[Records from a dataset]
-------------------------
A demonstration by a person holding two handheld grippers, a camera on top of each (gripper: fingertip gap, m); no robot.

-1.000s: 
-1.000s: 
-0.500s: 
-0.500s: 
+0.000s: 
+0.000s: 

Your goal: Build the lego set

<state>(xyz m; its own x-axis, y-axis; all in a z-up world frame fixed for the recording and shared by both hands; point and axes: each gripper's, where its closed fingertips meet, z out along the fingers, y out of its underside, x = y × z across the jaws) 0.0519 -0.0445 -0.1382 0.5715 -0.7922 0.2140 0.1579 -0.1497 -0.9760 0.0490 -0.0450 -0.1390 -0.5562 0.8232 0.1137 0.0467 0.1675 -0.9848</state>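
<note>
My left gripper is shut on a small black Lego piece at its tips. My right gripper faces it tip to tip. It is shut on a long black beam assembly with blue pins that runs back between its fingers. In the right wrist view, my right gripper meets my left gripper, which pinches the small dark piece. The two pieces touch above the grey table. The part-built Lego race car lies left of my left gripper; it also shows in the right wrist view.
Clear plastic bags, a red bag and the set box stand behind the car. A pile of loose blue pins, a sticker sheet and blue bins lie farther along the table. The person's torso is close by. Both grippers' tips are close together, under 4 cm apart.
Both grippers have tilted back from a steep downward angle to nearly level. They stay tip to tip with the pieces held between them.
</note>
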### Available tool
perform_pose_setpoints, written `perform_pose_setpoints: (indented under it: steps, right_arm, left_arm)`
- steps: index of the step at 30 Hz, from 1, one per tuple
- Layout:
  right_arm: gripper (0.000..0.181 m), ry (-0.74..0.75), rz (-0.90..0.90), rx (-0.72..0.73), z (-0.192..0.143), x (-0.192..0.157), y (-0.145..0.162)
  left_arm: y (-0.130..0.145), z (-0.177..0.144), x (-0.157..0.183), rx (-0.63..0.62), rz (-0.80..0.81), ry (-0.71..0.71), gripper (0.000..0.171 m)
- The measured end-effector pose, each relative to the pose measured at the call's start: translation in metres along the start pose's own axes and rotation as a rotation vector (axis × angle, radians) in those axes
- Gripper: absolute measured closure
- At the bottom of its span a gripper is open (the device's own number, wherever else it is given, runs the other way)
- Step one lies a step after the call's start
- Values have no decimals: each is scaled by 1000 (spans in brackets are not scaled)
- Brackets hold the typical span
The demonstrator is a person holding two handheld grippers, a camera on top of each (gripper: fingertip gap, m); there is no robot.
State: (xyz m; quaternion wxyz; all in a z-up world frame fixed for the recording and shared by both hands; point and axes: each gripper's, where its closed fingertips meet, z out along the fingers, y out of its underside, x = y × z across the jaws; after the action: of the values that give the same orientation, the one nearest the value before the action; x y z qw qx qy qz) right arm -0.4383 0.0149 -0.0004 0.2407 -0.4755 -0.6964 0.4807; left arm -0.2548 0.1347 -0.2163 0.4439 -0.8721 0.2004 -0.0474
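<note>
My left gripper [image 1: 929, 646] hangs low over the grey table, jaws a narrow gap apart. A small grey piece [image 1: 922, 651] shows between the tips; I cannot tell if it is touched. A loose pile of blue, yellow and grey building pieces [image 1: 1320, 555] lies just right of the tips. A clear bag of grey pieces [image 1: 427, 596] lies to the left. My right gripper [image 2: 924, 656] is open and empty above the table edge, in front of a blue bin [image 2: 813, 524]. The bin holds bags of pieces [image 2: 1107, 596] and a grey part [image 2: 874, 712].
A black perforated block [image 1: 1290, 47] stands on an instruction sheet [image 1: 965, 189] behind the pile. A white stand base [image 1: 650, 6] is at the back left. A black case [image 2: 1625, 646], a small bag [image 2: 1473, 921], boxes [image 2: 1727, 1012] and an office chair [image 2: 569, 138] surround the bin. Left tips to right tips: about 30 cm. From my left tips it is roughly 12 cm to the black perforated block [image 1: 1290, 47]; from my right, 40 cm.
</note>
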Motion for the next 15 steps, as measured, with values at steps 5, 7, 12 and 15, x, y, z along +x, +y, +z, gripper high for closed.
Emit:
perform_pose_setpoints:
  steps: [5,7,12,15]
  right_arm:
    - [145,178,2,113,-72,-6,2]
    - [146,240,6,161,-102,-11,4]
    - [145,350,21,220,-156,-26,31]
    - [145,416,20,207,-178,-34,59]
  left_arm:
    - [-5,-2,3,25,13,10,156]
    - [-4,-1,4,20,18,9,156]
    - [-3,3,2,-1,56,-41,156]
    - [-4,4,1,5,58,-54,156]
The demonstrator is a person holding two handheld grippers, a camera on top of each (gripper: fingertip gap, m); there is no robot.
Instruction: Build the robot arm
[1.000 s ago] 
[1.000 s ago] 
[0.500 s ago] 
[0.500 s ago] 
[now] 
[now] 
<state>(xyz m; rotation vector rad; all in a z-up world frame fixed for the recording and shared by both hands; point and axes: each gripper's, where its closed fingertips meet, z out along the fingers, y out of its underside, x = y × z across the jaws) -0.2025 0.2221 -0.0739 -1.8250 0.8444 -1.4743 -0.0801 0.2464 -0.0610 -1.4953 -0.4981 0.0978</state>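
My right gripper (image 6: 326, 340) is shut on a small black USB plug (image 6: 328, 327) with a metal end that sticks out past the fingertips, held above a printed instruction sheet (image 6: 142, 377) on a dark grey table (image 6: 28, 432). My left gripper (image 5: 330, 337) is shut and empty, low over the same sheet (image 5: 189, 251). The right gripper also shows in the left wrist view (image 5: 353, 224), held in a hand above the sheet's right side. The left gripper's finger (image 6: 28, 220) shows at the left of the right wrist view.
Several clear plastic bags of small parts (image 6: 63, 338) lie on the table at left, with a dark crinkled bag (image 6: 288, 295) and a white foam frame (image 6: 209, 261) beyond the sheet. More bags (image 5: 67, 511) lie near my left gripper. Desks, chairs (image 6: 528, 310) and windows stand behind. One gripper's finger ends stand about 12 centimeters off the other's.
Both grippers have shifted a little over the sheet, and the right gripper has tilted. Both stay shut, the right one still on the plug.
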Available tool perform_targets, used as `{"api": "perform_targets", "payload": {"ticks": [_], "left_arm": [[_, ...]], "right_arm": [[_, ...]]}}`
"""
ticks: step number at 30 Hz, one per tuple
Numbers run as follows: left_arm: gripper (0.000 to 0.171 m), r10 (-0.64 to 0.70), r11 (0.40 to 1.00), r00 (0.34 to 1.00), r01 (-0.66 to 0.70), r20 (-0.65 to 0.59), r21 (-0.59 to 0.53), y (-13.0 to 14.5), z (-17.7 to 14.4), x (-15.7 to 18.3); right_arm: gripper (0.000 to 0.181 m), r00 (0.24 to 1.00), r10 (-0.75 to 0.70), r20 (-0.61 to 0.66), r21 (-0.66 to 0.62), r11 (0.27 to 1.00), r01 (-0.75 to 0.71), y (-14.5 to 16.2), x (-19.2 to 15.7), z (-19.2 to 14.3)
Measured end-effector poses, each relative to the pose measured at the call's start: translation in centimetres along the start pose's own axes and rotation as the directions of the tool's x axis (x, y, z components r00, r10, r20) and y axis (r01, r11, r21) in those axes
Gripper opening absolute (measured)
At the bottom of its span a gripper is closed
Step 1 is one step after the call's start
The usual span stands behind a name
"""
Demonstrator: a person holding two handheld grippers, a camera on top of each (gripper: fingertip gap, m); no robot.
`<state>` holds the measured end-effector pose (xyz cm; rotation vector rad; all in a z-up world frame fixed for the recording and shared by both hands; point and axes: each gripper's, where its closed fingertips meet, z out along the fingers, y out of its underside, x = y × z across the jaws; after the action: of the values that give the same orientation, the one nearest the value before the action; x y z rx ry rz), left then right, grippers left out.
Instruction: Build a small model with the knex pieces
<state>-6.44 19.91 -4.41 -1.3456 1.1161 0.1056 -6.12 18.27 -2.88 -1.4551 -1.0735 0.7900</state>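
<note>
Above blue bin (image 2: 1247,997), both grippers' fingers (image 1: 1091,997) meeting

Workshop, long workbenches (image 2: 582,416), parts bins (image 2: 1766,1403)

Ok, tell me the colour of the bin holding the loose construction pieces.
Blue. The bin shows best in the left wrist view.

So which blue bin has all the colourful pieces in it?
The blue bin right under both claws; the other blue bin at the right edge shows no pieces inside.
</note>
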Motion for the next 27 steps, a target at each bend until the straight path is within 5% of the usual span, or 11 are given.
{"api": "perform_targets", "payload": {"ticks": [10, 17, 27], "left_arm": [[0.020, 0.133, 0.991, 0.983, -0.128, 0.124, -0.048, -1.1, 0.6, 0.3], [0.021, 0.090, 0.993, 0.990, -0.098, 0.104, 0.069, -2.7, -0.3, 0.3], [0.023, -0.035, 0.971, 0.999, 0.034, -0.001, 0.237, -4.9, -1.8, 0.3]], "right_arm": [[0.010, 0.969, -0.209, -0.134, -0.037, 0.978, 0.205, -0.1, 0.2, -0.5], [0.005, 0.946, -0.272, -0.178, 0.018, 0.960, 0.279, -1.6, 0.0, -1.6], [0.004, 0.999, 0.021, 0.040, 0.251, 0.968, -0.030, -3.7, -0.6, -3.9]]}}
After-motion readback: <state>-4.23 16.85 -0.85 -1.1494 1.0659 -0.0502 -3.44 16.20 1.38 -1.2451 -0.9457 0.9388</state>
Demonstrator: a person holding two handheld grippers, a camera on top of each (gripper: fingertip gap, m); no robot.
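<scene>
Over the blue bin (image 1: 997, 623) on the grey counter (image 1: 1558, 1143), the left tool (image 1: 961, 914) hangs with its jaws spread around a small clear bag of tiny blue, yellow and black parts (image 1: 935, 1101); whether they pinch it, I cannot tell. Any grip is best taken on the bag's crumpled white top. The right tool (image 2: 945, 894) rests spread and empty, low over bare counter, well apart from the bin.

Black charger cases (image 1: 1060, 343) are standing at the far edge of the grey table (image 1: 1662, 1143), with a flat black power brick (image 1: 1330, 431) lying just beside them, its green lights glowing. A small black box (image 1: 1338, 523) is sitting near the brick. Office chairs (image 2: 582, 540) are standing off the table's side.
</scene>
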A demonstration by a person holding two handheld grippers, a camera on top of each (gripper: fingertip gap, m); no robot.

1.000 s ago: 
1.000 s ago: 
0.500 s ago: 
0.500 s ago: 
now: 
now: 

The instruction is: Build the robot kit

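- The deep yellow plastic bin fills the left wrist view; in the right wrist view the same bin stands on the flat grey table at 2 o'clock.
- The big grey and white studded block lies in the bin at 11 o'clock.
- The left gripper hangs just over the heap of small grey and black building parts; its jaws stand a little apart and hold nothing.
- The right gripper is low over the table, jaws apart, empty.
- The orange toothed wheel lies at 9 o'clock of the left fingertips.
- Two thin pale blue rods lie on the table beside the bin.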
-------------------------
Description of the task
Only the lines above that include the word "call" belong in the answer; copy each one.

Output below
- The measured end-effector pose, each relative to the pose measured at the call's start: translation in metres along the start pose's own axes and rotation as a rotation vector (axis × angle, radians) in those axes
- Step one lies a step after the call's start
Measured end-effector poses, each relative to the pose measured at the call's start: translation in centimetres along the start pose's own axes and rotation as the directions of the tool's x axis (x, y, z components r00, r10, r20) and y axis (r01, r11, r21) in those axes
Step 1 is one step after the call's start

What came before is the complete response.